Return the data exactly, apart from leaving out the pictures.

> **Extracted records**
⁂

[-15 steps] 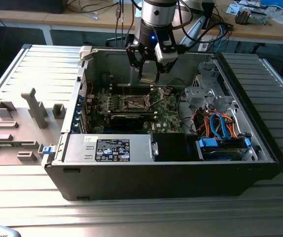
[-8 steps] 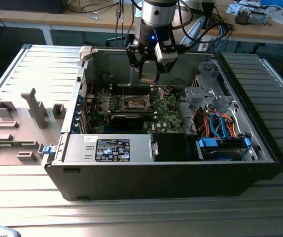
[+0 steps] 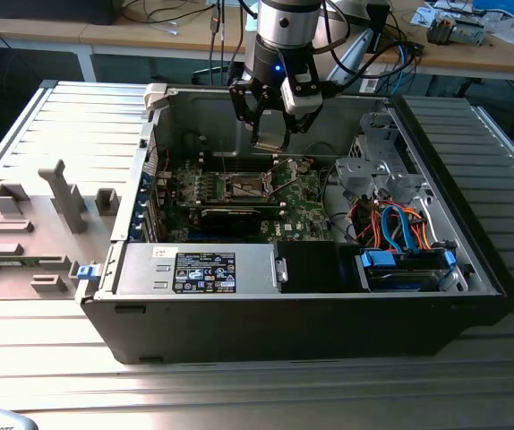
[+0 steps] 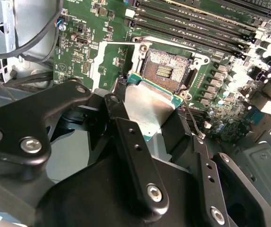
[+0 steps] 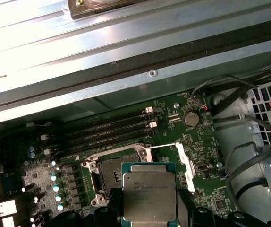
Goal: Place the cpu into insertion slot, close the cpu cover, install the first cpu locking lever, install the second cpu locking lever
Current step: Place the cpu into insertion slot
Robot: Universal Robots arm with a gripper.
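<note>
Inspection finding: the gripper (image 3: pixel 273 133) sits in the upper middle of the exterior view, over the open computer case (image 3: pixel 239 322). Its fingers (image 4: pixel 131 142) are clenched on the cpu (image 4: pixel 152 106), gripping it by opposite edges with the silver-grey top showing in both wrist views. The cpu is held clear of the green motherboard (image 3: pixel 306 210), not seated. The insertion slot (image 4: pixel 166 71) lies near it, uncovered, its dark contact field exposed.
</note>
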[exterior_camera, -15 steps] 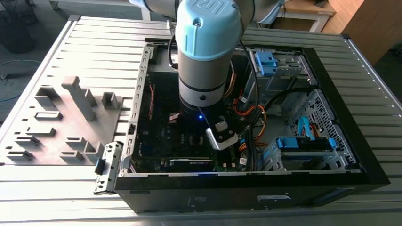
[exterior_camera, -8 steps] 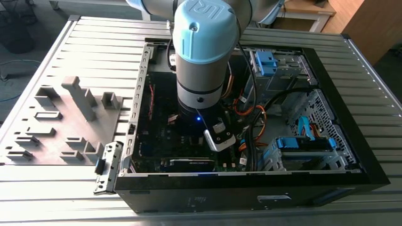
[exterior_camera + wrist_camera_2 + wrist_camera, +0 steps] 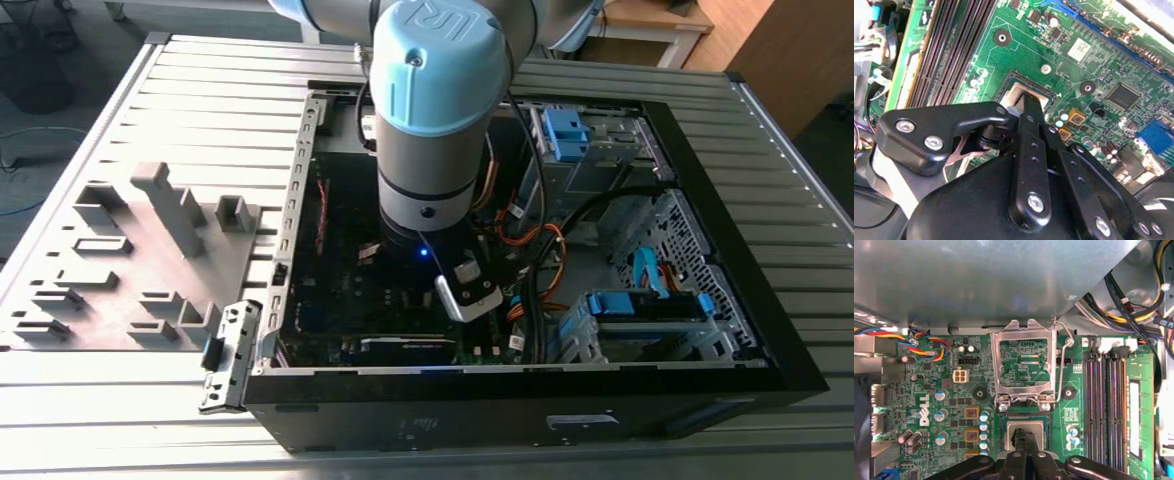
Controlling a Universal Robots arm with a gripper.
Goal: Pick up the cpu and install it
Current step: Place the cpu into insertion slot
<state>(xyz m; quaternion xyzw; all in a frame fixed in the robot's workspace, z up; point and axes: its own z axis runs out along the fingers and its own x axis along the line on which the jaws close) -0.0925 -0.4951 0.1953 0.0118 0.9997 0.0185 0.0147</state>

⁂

> **Response**
[-15 steps] 
[-8 steps] 
[+0 steps] 
[+0 steps] 
[+0 steps] 
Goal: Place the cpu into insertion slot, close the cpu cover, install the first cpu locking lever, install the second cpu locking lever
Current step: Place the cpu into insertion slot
Robot: Universal Robots arm with a gripper.
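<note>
Inspection finding: the gripper (image 3: pixel 273 133) sits in the upper middle of the exterior view, over the open computer case (image 3: pixel 239 322). Its fingers (image 4: pixel 131 142) are clenched on the cpu (image 4: pixel 152 106), gripping it by opposite edges with the silver-grey top showing in both wrist views. The cpu is held clear of the green motherboard (image 3: pixel 306 210), not seated. The insertion slot (image 4: pixel 166 71) lies near it, uncovered, its dark contact field exposed.
</note>
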[exterior_camera, -15 steps] 
[exterior_camera, -8 steps] 
[exterior_camera + wrist_camera_2 + wrist_camera, +0 steps] 
Controlling a Universal Robots arm with a gripper.
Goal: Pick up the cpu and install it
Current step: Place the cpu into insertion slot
<state>(xyz m; quaternion xyzw; all in a frame fixed in the robot's workspace, z up; point and axes: its own z axis runs out along the fingers and its own x axis along the line on which the jaws close) -0.0925 -0.4951 0.1953 0.0118 0.9997 0.0185 0.0147</state>

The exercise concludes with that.